Photo provided by Wikipedia

Photo provided by Wikipedia


By Blake Nelson

“Zoolander 2” could be easily written off by anyone who has seen the way Hollywood uses successful movies to make a franchise so it can cash in on the success. The original film has emerged as a cult success, perfect fodder for Hollywood executives. And 15 years seemed like too long of a time to bring the characters back without being forced.

When the film starts it does, admittedly, seem like a lame cash grab; having Justin Bieber in the beginning seemed rather odd. The rest of the first act is also slow, with a lot of exposition and some minor cheap gags.

The film doesn’t feel like a clone of the original as we move past the first act, as none of the same punch lines are used from the original and the film acts as a continuation of the story rather than a reboot.

It’s around the time that Ben Stiller and Owen Wilson are both seen on stage again when the movie really gets moving.

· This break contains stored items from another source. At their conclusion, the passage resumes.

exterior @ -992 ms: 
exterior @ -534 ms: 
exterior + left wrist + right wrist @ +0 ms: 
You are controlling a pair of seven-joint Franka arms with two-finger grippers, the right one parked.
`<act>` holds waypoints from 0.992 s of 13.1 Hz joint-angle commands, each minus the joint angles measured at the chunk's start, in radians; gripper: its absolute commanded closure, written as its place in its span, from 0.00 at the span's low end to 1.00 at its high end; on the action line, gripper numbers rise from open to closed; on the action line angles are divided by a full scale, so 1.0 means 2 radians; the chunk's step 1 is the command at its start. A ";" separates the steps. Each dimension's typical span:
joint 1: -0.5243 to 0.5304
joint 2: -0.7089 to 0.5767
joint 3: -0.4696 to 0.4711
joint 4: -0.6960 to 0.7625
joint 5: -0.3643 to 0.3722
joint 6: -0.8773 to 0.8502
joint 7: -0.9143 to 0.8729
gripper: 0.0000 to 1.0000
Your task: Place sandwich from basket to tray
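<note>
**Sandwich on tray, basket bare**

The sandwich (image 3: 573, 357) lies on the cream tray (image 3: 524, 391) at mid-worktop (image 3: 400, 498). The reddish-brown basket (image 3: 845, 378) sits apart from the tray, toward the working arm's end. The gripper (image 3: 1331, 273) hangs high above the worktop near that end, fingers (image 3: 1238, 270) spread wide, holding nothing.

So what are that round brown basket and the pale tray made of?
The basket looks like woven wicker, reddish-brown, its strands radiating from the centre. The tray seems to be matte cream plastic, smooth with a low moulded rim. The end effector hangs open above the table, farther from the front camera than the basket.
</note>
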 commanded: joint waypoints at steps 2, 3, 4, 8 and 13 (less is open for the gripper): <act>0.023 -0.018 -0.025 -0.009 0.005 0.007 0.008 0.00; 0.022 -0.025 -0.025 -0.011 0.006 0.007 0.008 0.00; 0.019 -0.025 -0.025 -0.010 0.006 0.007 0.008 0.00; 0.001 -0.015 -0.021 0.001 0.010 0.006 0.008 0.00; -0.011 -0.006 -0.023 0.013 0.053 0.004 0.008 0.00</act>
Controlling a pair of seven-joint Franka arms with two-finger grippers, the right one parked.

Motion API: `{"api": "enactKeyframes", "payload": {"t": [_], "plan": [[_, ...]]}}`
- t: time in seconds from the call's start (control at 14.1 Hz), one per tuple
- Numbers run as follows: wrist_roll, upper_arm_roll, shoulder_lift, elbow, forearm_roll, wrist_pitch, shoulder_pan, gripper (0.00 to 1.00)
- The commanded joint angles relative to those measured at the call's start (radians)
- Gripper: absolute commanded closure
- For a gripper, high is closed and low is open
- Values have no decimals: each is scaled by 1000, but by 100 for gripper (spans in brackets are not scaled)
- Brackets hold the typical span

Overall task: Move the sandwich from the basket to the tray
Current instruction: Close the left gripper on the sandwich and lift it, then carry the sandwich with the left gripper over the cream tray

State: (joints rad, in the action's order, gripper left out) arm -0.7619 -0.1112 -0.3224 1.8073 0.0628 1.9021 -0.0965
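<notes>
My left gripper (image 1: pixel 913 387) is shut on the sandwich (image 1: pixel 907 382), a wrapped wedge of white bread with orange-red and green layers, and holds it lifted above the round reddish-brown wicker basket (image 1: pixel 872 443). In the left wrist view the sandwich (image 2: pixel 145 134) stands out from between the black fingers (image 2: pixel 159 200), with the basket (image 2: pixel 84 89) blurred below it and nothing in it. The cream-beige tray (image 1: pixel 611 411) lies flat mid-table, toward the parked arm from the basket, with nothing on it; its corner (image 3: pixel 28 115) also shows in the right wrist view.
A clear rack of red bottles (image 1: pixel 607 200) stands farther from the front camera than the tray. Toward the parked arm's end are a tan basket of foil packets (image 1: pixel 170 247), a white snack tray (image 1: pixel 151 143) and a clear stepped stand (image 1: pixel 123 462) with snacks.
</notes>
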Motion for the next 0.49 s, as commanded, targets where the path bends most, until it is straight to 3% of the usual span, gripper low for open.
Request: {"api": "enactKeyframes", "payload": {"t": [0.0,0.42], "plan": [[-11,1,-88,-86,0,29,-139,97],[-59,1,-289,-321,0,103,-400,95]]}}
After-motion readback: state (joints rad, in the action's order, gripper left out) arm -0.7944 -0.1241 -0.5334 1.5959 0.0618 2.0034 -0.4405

The chemistry between the two is just as good as the first film and the acting is right on for the characters.

The Zoolander character is played just as well as before by Ben Stiller, delivering lines with the same amount of idiocy while not sounding like a rehash of the original.

But the idiocy can only go so far for some people. This movie simply isn’t for everyone … but neither was the original. The original movie has about a 66 percent rating between both Rotten Tomatoes and the Internet Movie Database, so it is easily understood why the sequel would not sit well with a new audience.

Even though “Zoolander 2” revolves around stupid humor, the updated setting helps the film stand out from the original, adding laughs through hipster characters and current tropes.

It seems Stiller knew all the right buttons to push when writing the new script — popular celebrities pop in and out and meme-inspired gags are used to add another level of stupidity to the film. Although sometimes a little gratuitous, the film doesn’t overplay its meme exposure.

The best scenes in the film are the ones in which Zoolander and Hansel are exposed to the contemporary world of modeling. Hipster tropes are used to set the two characters in fish-out-of-water roles that help poke fun at how long it took the film to be made.

The film also exhibits a healthy amount of self-awareness that helps the viewer not take the idiocy on film too seriously.

However, through all its effort the film is still somewhere in the middle on the scale of quality. There were some funny parts, but the film seemed a little crowded — too many characters and plot points to really allow the viewer some time to let a joke set in.

The major failures of the film are due in large part to its incohesiveness. While the original was easy to follow and had perfectly timed jokes, the new film doesn’t have a good sense of comedic timing. The jokes sometimes seemed shoehorned in rather than being completely relevant to the story.

So no, this isn’t a cinematic masterpiece, nor is it better than the original; however, it is better than one of the many cash-in sequels from Hollywood. This film is for both fans of the original and people who like Stiller’s film “Tropic Thunder.” If you are either of those people, then you should go have a few laughs and enjoy a decent movie.